AIM OF THE TASK. Both the line below containing "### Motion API" and the line containing "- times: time", along with every line between them, should be repeated exactly; no other line belongs in the answer.

RECORDS FOR PROCESSING.
■ ■ ■

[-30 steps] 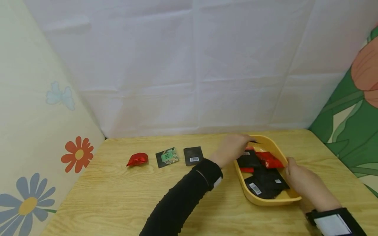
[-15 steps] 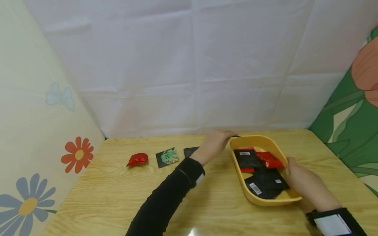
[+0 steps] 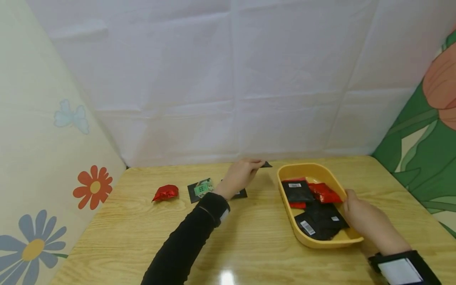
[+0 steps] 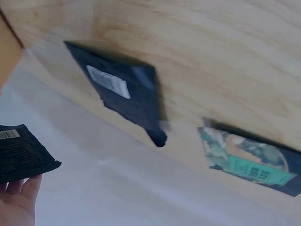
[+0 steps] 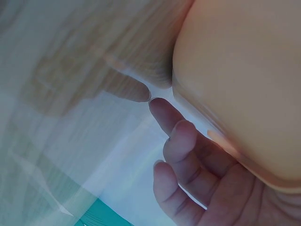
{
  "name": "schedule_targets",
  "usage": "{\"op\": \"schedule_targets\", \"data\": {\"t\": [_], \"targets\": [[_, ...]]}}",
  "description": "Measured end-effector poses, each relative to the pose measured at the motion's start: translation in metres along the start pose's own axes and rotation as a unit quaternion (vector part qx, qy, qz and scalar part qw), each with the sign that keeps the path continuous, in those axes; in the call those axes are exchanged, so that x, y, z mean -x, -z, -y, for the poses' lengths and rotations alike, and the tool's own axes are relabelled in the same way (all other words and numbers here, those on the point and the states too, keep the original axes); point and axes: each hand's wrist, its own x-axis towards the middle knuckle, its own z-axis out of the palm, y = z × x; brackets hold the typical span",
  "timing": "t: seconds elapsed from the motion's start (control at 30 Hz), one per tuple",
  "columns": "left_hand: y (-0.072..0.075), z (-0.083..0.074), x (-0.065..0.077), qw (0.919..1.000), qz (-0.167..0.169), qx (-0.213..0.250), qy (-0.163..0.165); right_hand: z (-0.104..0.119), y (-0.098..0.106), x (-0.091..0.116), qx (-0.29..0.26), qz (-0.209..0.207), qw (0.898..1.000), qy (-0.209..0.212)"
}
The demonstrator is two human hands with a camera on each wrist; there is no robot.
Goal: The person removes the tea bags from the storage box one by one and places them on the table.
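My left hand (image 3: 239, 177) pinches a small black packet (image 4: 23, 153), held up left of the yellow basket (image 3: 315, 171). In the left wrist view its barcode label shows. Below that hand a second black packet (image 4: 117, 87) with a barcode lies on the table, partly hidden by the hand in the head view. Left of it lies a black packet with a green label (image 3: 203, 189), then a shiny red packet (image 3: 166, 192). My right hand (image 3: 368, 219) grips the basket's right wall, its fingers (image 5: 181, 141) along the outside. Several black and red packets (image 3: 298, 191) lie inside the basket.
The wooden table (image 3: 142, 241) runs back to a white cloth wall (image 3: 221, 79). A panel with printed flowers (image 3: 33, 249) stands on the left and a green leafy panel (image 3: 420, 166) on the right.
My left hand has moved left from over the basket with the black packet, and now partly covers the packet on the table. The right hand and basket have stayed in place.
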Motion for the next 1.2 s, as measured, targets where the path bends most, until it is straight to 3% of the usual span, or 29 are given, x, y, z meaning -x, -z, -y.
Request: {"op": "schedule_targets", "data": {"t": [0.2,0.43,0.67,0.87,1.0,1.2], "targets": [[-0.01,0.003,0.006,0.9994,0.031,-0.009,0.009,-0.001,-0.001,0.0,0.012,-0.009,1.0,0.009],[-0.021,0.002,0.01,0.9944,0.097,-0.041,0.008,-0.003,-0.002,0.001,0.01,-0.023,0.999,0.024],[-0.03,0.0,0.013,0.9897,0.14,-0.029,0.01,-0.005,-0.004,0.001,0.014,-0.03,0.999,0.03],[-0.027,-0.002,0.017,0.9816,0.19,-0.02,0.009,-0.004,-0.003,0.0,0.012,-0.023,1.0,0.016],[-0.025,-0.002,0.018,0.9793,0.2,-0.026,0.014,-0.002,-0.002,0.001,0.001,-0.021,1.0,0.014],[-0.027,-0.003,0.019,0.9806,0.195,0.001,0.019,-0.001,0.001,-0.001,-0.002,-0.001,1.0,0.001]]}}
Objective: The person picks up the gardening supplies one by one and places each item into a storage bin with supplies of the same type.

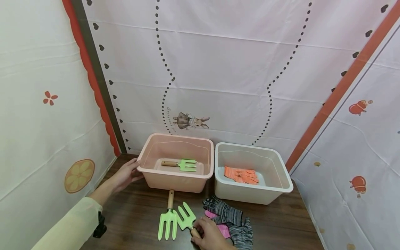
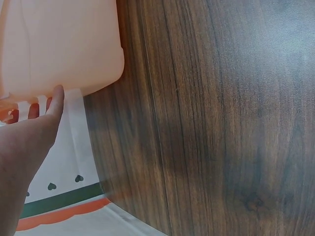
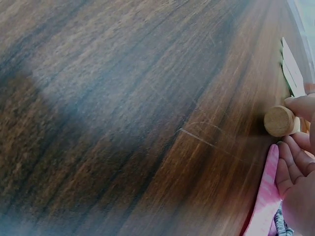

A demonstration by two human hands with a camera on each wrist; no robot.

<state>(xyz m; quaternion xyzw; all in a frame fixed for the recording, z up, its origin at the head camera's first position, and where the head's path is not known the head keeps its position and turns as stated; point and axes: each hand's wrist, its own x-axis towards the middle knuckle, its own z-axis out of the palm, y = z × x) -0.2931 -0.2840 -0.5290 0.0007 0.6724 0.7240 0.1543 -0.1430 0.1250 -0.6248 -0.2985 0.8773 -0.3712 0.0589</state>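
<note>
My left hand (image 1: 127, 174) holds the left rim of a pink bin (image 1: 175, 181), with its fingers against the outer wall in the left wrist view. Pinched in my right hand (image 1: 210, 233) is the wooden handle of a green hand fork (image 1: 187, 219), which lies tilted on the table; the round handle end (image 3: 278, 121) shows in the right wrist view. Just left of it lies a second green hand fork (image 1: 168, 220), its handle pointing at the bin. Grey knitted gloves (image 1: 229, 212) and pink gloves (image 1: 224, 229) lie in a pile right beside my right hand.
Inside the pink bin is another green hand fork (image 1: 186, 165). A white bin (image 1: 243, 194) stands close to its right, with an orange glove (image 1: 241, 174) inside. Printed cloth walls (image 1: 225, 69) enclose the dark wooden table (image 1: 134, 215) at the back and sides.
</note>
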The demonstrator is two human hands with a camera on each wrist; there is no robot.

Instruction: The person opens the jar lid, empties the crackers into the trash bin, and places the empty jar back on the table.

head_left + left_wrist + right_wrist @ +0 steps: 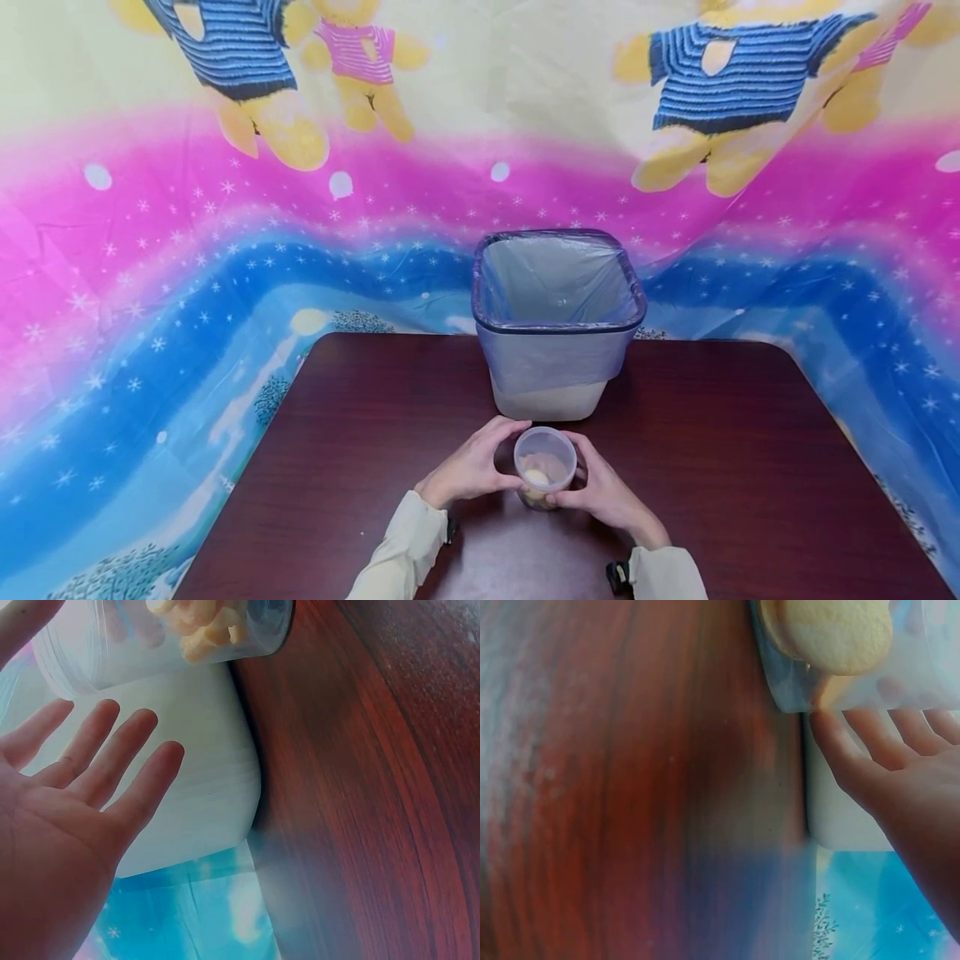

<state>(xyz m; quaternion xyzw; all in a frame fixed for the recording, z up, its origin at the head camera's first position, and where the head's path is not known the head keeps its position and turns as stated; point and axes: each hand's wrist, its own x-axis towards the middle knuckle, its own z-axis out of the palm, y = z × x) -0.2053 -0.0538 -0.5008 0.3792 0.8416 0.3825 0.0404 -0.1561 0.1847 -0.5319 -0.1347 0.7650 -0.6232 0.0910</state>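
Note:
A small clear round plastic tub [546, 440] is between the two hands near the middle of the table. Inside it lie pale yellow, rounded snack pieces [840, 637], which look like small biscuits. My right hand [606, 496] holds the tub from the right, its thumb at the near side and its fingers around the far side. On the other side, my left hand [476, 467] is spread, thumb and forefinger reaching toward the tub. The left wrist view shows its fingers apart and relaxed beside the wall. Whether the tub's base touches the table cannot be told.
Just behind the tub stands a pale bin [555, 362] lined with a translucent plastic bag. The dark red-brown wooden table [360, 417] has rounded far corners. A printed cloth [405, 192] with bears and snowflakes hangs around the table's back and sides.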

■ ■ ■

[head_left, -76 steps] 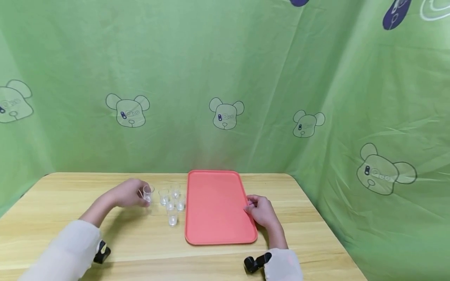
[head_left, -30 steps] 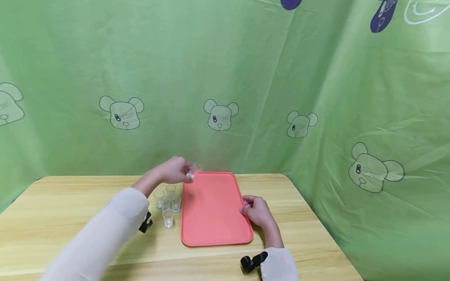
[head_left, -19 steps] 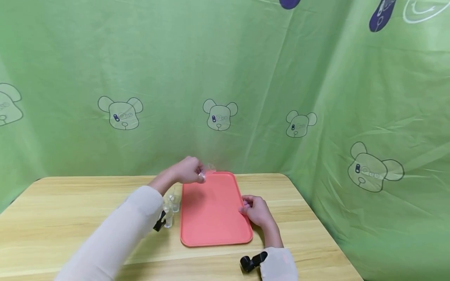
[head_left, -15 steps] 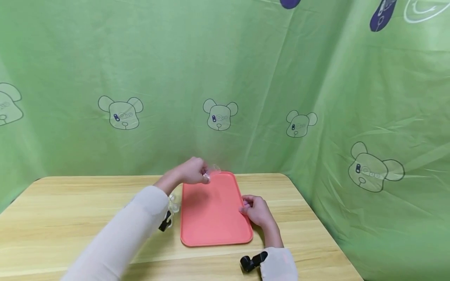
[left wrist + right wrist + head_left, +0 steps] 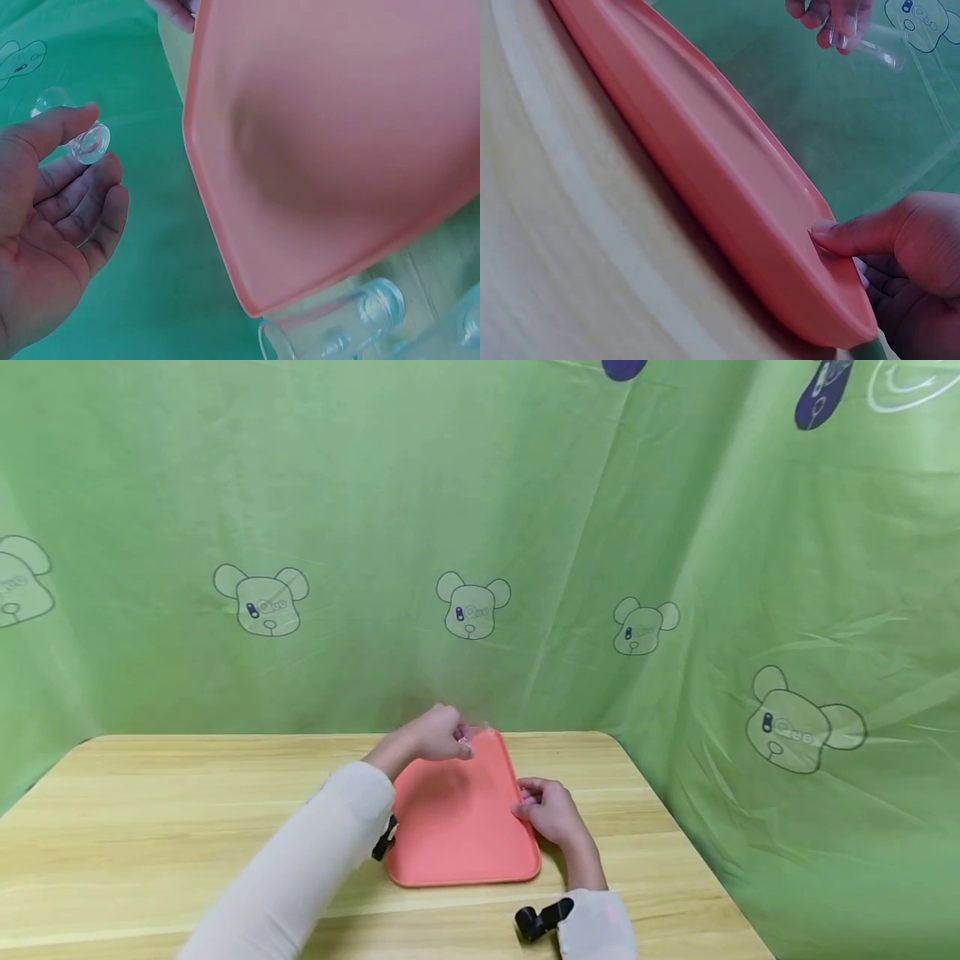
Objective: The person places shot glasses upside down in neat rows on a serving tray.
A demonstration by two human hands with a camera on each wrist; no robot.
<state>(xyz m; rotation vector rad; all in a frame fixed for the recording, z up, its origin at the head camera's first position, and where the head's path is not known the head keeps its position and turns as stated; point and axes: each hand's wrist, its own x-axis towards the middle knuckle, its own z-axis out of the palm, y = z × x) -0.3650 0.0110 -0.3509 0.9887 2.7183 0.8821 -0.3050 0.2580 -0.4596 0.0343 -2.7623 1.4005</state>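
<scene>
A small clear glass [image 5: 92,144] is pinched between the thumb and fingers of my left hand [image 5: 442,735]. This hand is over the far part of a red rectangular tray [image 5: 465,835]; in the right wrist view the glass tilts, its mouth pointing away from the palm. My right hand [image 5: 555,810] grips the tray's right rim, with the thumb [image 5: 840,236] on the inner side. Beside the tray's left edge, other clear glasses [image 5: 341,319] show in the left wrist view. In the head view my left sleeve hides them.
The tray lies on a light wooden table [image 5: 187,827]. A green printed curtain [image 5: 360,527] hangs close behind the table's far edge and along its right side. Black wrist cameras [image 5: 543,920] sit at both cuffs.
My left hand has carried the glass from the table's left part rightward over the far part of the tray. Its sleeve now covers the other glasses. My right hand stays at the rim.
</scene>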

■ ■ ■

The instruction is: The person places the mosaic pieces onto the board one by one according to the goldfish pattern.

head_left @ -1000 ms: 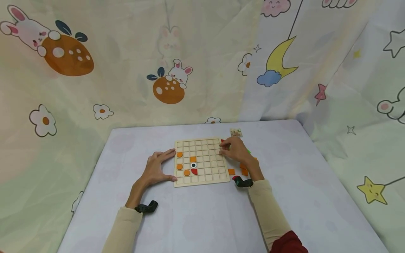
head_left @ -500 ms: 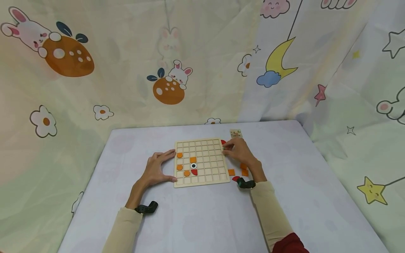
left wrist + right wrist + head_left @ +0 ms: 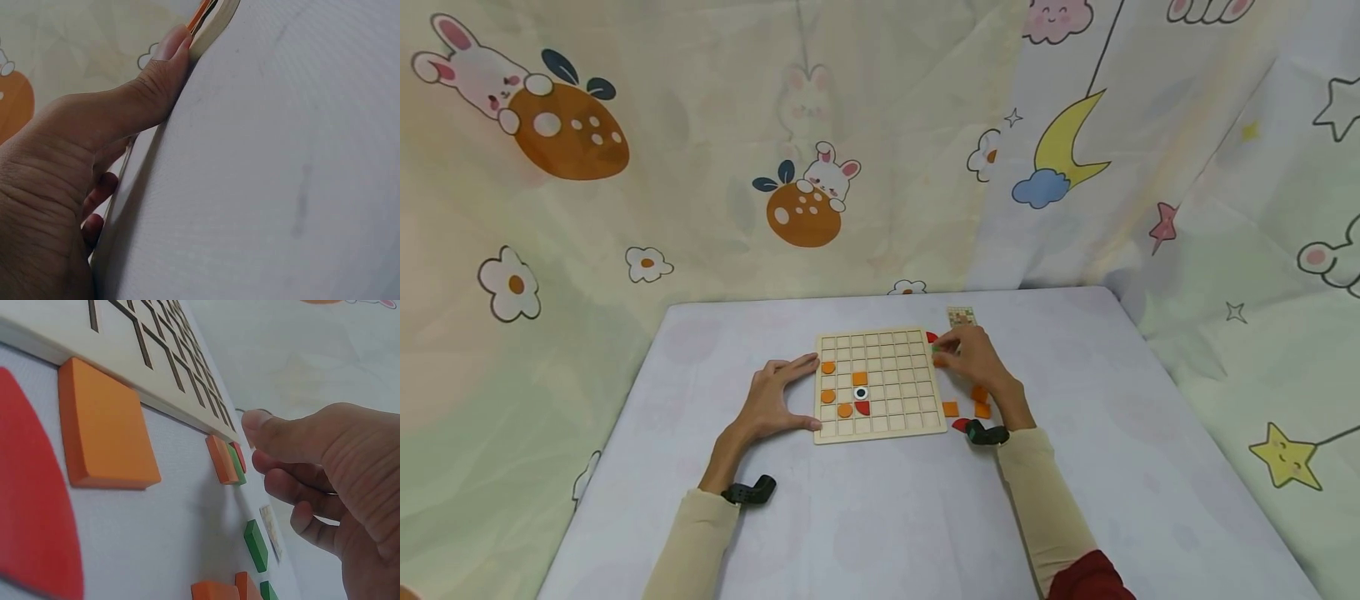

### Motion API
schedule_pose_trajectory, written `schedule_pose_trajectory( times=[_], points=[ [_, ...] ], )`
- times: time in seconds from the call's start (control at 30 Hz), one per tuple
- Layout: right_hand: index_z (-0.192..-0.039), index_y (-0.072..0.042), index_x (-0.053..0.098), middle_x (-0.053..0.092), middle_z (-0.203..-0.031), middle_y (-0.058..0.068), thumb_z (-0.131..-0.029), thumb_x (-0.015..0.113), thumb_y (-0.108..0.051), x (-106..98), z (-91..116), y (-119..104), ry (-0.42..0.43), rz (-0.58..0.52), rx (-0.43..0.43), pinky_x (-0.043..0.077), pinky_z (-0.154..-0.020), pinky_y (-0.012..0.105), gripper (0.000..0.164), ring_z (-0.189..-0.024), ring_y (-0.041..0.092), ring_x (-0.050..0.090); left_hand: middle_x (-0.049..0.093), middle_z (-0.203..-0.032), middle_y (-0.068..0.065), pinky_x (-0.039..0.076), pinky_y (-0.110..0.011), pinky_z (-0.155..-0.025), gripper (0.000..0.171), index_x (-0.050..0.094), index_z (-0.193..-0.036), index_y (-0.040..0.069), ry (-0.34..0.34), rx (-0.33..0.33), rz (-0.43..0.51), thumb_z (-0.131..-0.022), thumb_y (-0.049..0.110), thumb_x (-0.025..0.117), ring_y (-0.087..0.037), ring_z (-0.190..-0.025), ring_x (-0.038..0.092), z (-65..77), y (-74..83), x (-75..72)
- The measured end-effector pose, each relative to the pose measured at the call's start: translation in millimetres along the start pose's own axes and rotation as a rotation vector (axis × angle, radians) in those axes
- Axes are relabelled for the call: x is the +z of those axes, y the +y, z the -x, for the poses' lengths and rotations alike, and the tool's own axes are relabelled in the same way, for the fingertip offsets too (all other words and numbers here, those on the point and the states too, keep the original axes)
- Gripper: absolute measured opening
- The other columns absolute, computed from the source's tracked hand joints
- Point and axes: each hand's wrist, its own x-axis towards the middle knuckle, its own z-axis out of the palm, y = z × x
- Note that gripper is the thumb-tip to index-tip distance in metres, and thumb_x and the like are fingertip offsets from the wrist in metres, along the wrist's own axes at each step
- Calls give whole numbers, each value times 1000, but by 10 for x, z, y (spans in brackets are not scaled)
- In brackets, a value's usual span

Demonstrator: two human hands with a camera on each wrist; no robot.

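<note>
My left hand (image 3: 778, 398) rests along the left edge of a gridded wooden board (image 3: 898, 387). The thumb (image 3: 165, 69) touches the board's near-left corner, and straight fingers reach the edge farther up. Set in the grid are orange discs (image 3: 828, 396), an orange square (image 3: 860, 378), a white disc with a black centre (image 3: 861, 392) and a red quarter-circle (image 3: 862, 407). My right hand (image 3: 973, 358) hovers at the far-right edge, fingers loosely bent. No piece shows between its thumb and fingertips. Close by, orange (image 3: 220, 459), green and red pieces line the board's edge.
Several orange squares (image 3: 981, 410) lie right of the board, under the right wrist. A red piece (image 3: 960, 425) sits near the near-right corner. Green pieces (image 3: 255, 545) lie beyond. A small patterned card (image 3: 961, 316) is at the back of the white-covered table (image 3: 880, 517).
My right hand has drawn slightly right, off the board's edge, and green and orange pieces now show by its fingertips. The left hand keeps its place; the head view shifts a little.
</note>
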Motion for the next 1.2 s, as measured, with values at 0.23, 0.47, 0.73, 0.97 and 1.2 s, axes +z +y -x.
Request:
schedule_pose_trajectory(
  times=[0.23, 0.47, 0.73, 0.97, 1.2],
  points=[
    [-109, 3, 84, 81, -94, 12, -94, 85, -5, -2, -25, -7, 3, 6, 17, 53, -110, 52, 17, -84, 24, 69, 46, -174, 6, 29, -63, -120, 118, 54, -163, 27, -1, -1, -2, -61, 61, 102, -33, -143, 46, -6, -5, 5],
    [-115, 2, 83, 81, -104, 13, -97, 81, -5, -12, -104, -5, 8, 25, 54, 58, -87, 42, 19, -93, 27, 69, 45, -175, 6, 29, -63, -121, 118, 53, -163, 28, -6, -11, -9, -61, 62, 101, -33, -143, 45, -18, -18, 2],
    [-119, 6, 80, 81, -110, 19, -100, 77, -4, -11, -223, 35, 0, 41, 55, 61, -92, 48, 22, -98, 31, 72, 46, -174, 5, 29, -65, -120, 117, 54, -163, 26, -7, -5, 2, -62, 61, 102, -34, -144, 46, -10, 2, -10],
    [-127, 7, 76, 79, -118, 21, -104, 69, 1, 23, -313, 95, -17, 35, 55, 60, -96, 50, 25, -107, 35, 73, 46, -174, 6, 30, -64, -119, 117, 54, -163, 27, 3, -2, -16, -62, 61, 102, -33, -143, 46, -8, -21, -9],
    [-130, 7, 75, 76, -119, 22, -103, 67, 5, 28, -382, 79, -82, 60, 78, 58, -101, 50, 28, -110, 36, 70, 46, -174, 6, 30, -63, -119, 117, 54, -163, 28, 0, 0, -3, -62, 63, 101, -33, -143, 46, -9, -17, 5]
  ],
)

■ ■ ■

RESPONSE AREA.
### Motion API
schedule_pose_trajectory, written `schedule_pose_trajectory( times=[_], points=[ [_, ...] ], )`
- times: time in seconds from the call's start (control at 30 Hz), one per tuple

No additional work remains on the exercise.